Scan the records and identify every line in which the string "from" occurs, then return those lines.

[Data supplied]

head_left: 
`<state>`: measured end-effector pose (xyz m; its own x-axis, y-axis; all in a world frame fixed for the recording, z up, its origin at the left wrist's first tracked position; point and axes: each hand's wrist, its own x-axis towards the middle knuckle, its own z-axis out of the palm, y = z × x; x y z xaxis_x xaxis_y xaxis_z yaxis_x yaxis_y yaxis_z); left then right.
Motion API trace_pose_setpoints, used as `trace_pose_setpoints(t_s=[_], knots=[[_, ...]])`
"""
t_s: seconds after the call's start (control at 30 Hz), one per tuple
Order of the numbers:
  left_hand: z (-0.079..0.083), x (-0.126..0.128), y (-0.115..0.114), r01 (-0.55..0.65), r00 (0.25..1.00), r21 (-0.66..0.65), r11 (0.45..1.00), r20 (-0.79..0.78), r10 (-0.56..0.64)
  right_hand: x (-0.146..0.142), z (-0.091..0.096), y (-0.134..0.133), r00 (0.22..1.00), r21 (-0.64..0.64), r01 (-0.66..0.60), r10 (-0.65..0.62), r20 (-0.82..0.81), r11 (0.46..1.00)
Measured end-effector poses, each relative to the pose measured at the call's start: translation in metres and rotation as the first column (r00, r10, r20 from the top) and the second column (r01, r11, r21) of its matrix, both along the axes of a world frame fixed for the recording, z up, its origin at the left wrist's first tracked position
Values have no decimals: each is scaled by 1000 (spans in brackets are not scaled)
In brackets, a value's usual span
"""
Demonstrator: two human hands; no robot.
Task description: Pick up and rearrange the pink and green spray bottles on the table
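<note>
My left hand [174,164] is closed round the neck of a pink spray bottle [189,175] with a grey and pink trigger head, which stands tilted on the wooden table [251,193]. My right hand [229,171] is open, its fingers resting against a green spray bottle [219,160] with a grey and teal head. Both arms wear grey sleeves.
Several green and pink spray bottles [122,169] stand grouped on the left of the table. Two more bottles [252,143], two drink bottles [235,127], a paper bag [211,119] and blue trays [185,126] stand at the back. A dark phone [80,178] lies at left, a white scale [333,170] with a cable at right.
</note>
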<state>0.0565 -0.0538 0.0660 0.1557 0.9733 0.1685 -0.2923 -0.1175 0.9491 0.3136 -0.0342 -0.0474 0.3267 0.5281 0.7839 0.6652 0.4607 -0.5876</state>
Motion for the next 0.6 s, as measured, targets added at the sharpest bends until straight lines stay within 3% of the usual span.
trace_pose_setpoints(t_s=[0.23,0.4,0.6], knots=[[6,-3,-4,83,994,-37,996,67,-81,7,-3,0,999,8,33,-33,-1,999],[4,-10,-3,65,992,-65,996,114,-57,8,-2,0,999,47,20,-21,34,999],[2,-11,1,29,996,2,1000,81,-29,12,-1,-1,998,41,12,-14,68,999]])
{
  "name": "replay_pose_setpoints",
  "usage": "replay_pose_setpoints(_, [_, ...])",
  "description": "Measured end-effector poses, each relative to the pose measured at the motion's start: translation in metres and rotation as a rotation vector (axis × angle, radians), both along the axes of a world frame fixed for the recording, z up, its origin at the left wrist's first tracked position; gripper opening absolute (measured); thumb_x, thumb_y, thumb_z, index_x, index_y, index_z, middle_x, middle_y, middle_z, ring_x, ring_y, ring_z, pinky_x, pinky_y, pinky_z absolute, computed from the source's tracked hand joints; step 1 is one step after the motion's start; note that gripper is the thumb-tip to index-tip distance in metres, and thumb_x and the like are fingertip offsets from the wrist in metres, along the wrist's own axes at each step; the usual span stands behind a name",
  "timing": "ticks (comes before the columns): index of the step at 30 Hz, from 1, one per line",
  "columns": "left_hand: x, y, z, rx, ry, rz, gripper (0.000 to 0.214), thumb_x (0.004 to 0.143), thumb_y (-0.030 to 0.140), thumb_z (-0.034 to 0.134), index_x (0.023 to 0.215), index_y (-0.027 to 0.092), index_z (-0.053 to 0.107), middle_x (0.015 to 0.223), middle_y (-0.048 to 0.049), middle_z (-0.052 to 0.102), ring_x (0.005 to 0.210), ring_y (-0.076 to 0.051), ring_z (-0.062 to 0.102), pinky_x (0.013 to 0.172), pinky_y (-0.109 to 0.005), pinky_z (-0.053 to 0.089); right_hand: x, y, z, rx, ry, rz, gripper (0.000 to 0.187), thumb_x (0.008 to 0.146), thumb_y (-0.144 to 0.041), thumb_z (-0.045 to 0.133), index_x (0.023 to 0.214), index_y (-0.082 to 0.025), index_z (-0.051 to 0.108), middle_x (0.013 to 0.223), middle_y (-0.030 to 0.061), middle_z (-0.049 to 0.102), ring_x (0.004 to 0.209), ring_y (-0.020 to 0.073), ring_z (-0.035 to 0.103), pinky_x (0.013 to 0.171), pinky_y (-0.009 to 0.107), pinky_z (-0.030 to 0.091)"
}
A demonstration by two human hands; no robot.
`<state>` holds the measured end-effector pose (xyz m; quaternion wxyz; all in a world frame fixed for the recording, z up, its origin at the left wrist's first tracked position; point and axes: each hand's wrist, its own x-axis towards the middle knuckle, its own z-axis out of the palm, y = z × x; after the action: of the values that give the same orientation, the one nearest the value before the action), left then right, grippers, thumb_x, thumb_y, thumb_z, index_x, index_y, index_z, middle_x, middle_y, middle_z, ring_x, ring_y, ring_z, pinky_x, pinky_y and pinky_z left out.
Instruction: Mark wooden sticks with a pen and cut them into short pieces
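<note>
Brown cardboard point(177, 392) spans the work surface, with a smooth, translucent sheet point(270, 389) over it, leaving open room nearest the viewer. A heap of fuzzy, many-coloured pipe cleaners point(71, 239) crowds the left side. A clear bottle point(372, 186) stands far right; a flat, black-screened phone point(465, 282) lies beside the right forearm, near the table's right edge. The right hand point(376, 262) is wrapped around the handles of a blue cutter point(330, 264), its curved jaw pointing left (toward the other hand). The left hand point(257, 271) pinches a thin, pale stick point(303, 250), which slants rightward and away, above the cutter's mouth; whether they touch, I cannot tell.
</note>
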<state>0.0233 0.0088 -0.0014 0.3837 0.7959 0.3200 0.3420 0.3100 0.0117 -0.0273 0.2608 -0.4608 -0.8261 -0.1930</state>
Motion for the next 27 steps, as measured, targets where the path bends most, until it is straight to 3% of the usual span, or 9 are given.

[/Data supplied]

> [The completed task]
Measured end-effector poses, each relative to the pose measured at the call's start: translation in metres and rotation as the first column (r00, r10, r20 from the top) and the second column (r01, r11, r21) of its matrix, both along the axes of a world frame fixed for the recording, z up, its origin at the left wrist's first tracked position
  "description": "Measured end-effector poses, each relative to the pose measured at the motion's start: translation in metres and rotation as a rotation vector (axis × angle, radians), both along the axes of a world frame fixed for the recording, z up, its origin at the left wrist's first tracked position; gripper opening absolute (measured); thumb_x, thumb_y, thumb_z, index_x, index_y, index_z, middle_x, middle_y, middle_z, ring_x, ring_y, ring_z, pinky_x, pinky_y, pinky_z absolute, computed from the source's tracked hand joints; step 1 is one step after the motion's start; note that gripper is the thumb-tip to index-tip distance in metres, and thumb_x and the like are fingertip offsets from the wrist in metres, along the wrist's own axes at each step; the usual span stands behind a name",
  "timing": "ticks (comes before the columns): index of the step at 30 Hz, from 1, one per line",

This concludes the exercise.